Statutory Predicates
The termination order here was based on TEX.FAM.CODE ANN. § 161.001(D)(E) and
(O), with the court finding that JDS had:
• Knowingly placed or knowingly allowed the child to remain in conditions or surroundings
which endanger the physical or emotional well-being of the child [subsection (D)];
• Engaged in conduct or knowingly placed the child with persons who engaged in conduct which
endangers the physical or emotional well-being of the child [subsection (E)]; and
• Failed to comply with the provisions of a court order that specifically established the actions
necessary for the parent to obtain the return of the child who has been in the permanent or
temporary managing conservatorship of the Department of Family and Protective Services for
not less than nine months as a result of the child’s removal from the parent under Chapter 262 for
the abuse or neglect of the child [subsection (O)].
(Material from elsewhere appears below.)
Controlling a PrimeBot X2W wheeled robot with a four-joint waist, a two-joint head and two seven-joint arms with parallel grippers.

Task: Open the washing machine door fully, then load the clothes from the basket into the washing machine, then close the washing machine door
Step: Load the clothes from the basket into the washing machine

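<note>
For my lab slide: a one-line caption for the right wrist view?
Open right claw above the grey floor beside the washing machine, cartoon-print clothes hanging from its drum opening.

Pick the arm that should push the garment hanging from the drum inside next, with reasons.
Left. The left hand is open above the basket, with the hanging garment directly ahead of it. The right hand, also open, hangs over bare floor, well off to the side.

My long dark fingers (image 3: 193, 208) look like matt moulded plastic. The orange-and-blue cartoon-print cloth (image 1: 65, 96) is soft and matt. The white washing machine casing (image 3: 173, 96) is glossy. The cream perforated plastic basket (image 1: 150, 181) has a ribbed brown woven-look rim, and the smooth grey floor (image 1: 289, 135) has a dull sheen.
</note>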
Both subsections (D) and (E) require proof of endangerment, which means to expose to loss or
injury, or to jeopardize a child’s emotional or physical health. Doyle v. Texas Department of
8
Protective and Regulatory Services, 16 S.W.3d 390, 394 (Tex.App.--El Paso 2000, pet. denied).
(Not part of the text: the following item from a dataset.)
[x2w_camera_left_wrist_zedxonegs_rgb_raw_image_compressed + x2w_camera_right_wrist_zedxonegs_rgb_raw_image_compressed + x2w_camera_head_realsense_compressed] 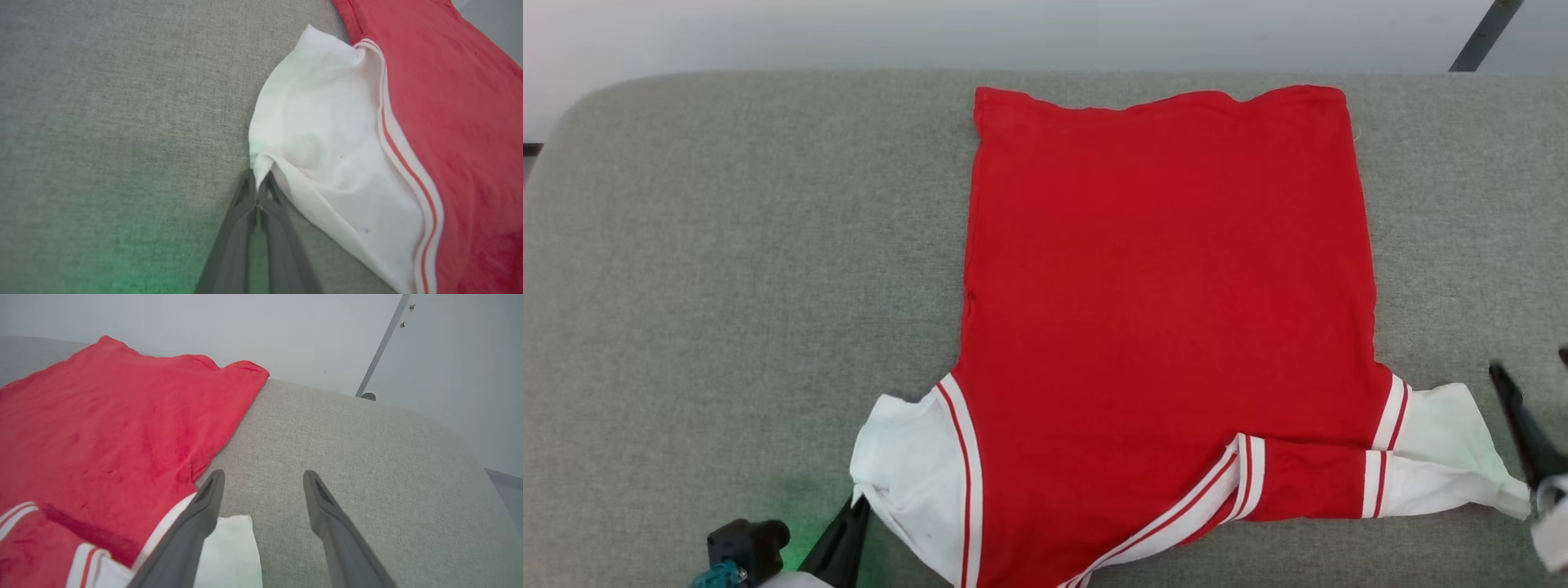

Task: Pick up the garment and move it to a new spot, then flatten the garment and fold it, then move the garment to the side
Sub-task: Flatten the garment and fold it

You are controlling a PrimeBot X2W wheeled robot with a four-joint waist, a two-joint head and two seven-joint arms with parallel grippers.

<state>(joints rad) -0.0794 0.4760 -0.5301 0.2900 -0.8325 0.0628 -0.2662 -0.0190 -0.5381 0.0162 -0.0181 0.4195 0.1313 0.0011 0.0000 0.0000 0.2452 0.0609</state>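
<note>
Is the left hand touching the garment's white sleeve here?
Touching. The left wrist view shows the left hand shut, pinching the puckered white sleeve edge of the garment.

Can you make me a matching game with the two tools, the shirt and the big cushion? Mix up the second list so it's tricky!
Things:
1. left tool
2. right tool
3. garment
4. cushion

Descriptions:
A. grey, lying under everything
B. fingers wide apart, holding nothing
C. red and white, spread out
D. fingers pinched shut on a bit of white cloth

Right pairs: 1-D, 2-B, 3-C, 4-A
</note>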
While endangerment means more than a threat of metaphysical injury or the possible ill effects
of a less-than-ideal family environment, it is not necessary that the conduct be directed at the
child or that the child actually suffer injury. Doyle, 16 S.W.3d at 394. Subsections (D) and (E)
differ in one respect: the source of the physical or emotional endangerment to the child. See In
Interest of B.S.T., 977 S.W.2d 481, 484 (Tex.App.--Houston [14th Dist.] 1998, no pet.); In
Interest of S.H.A., 728 S.W.2d 73, 83-84 (Tex.App.--Dallas 1987, writ ref’d n.r.e.). Subsection
(D) requires a showing that the environment in which the child is placed endangered the child’s
physical or emotional health. Doyle, 16 S.W.3d at 394. Conduct of a parent or another person in
the home can create an environment that endangers the physical and emotional well-being of a
child as required for termination under Subsection (D). Id.; see In the Interest of W.S., 899
S.W.2d 772, 776 (Tex.App.--Fort Worth 1995, no writ)(“environment” refers to the acceptability
of living conditions). Inappropriate, abusive, or unlawful conduct by persons who live in the
child’s home or with whom the child is compelled to associate on a regular basis in his home is a
part of the “conditions or surroundings” of the child’s home under subsection (D). In re
M.R.J.M., 280 S.W.3d 494, 502 (Tex.App.--Fort Worth 2009, no pet.). The fact finder may infer
from past conduct endangering the child’s well-being that similar conduct will recur if the child
is returned to the parent. Id. Thus, subsection (D) addresses the child’s surroundings and
environment rather than parental misconduct, which is the subject of subsection (E). Doyle, 16
S.W.3d at 394; In re B.S.T., 977 S.W.2d at 484; In re S.H.A., 728 S.W.2d at 84.
Under subsection (E), the cause of the danger to the child must be the parent’s conduct
alone, as evidenced not only by the parent’s actions but also by the parent’s omission or failure
to act. Doyle, 16 S.W.3d at 395; In re B.S.T., 977 S.W.2d at 484; In re S.H.A., 728 S.W.2d at 83-
9
84. The conduct to be examined includes what the parents did both before and after the child
was born. In Interest of D.M., 58 S.W.3d 801, 812 (Tex.App.--Fort Worth 2001, no pet.);
Dupree v. Tex. Dep’t of Protective & Regulatory Servs., 907 S.W.2d 81, 84 (Tex.App.--Dallas
1995, no writ). To be relevant, the conduct does not have to have been directed at the child, nor
must actual harm result to the child from the conduct. Id.; In the Interest of C.D., 664 S.W.2d
851, 853 (Tex.App.--Fort Worth 1984, no writ). Additionally, termination under subsection (E)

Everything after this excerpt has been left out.